A third contrast emerges in Amsterdam's treatment of postmodernism as a form of relativism. Postmodernism is, of course, more than this—it is everything from a loose family of approaches to hermeneutics to an overly hip aesthetic pose. In an excellent paper presented to the theologians' task group at Amsterdam 2000, Christopher Wright of All Nations College pointed to some of the opportunities for apologetic witness inherent in these other aspects of postmodernism. Despite the Declaration's truncated view of the phenomenon, it bears witness to a change in evangelicalism since Lausanne. Under the ministry of Francis Schaeffer (who published How Should We Then Live? in 1976), James Sire (who published The Universe Next Door that same year), and Ravi Zacharias and Charles Colson (who both addressed the Amsterdam conference), grassroots evangelicals have learned to recognize worldviews and to tailor their witness to the presuppositions of the people they meet.

Fourth, Amsterdam emphasizes holy living in a way that Lausanne does not. To our shame, the intervening years have yielded the televangelist scandals, which increased the need for evangelists both to be and to appear arrow-straight and squeaky clean.

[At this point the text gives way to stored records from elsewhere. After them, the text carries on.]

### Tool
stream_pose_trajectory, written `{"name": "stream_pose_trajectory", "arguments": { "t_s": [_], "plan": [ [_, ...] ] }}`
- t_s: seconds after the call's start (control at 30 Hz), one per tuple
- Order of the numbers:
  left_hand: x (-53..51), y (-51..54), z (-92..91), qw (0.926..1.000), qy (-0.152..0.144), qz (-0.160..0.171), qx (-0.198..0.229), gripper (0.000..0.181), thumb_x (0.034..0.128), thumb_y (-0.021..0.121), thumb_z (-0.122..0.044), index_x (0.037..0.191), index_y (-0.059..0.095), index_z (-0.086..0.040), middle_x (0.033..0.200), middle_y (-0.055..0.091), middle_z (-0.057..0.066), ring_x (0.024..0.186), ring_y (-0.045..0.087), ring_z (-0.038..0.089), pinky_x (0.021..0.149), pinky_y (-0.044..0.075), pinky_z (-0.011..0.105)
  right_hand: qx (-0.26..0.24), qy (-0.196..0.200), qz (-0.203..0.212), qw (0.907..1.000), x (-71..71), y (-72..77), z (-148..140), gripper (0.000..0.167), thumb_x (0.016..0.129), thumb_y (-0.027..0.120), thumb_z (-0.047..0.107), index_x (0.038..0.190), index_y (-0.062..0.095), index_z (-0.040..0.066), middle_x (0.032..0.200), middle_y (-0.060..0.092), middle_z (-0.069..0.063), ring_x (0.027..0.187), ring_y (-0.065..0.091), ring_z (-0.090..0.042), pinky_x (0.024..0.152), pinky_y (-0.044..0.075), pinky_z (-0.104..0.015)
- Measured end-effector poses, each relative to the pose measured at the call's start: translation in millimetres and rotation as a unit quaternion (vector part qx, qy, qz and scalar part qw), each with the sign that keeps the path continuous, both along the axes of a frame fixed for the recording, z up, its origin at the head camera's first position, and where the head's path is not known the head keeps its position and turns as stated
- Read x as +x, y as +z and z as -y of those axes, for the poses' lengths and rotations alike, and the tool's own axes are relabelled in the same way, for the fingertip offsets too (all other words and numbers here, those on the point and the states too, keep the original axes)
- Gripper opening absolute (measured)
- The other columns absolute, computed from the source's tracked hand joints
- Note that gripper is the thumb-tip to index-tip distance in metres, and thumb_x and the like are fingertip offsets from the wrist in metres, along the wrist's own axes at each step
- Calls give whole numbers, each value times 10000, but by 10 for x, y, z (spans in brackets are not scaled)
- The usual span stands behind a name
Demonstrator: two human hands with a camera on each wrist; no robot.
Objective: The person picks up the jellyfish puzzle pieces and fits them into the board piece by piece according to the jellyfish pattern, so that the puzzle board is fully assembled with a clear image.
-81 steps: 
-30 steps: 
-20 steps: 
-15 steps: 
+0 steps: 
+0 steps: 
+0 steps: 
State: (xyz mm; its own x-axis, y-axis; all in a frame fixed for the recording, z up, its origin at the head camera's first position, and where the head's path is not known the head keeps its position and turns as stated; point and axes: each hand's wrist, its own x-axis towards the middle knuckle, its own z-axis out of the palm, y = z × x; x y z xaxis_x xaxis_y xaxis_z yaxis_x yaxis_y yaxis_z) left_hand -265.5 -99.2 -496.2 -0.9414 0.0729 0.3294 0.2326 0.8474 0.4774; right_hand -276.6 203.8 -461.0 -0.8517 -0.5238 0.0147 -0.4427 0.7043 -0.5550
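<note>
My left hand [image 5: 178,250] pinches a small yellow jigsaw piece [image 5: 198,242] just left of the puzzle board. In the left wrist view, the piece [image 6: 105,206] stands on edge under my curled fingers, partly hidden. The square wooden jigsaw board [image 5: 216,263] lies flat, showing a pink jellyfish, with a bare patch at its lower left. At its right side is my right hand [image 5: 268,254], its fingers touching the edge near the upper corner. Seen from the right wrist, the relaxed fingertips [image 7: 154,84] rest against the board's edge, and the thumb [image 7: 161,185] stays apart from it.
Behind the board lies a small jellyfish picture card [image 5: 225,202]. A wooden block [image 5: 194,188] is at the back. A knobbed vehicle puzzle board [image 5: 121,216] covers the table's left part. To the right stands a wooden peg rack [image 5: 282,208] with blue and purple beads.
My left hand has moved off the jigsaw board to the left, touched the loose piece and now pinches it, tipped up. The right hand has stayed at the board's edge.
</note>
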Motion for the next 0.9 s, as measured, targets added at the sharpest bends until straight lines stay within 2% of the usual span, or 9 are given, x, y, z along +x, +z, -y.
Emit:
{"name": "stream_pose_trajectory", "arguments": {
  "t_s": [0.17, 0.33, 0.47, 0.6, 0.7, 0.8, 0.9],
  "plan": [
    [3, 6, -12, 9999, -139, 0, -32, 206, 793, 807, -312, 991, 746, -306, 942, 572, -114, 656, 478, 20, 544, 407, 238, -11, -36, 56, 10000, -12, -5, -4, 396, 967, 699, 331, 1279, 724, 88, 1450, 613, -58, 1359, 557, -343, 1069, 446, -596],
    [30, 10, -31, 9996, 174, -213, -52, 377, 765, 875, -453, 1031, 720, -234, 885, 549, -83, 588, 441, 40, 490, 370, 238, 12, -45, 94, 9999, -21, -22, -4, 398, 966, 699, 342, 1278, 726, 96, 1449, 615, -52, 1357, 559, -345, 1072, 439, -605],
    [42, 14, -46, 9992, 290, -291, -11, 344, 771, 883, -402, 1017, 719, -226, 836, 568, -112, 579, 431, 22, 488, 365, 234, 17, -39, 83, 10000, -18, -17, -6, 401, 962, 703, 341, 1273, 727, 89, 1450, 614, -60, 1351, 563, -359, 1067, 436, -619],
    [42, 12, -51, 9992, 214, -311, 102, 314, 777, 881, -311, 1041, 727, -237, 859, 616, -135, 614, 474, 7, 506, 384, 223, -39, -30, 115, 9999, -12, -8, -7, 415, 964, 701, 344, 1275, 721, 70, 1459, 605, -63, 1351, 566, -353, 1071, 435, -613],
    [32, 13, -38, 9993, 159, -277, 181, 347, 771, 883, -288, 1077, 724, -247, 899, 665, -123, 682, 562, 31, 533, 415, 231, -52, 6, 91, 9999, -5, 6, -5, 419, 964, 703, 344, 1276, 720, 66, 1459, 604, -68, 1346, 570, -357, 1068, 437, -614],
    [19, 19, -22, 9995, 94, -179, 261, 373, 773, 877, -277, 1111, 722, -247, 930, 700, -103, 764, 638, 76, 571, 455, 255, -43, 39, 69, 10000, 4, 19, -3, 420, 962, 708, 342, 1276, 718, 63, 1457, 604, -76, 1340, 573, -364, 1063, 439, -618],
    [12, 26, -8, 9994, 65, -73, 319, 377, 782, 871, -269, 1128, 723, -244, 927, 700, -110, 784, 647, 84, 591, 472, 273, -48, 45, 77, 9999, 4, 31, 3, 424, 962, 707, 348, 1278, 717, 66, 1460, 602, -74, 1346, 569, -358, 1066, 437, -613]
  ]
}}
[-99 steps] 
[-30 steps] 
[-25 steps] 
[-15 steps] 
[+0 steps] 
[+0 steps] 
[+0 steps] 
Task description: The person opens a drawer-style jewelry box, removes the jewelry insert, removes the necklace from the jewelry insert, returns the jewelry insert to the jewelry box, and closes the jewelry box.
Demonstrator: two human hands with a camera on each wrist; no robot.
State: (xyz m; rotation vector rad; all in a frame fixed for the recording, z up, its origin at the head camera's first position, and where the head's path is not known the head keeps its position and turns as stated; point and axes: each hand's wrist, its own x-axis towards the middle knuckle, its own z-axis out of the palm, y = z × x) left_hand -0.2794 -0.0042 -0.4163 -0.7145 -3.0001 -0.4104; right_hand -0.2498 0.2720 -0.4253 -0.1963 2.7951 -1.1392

Fifth, the Amsterdam Declaration reflects on the role of the theologian, which Lausanne neglects. Amsterdam calls on theologians to serve the church and to serve evangelists. It also asks evangelists and pastors to remind theologians that "true theology is always done in the service of the church." Unlike past liberationist fads, which tried to redefine theology as praxis, this Declaration holds theology to its task of clarifying and safeguarding God's revealed truth. But the Declaration insists that this task is to be done in and for the church, and if the document can help free theology from its ivied exile in academia, all the better. This also reflects how the Amsterdam conference placed action above prioritization. It would have been easy to simply emphasize the importance of good theology—but for days, Amsterdam 2000 became a kind of mini-seminary, ensuring that all 10,000 conferees had a biblical understanding of salvation. As Packer noted, the Amsterdam Declaration may never achieve the status of Lausanne. But even if the Declaration does join the movement's other forgotten documents in defining and ordering evangelical commitments, it still serves as a marker of evangelicalism at the beginning of the 21st century. We take joy in the Declaration's indication that the movement has created doers of its words, and not statements only.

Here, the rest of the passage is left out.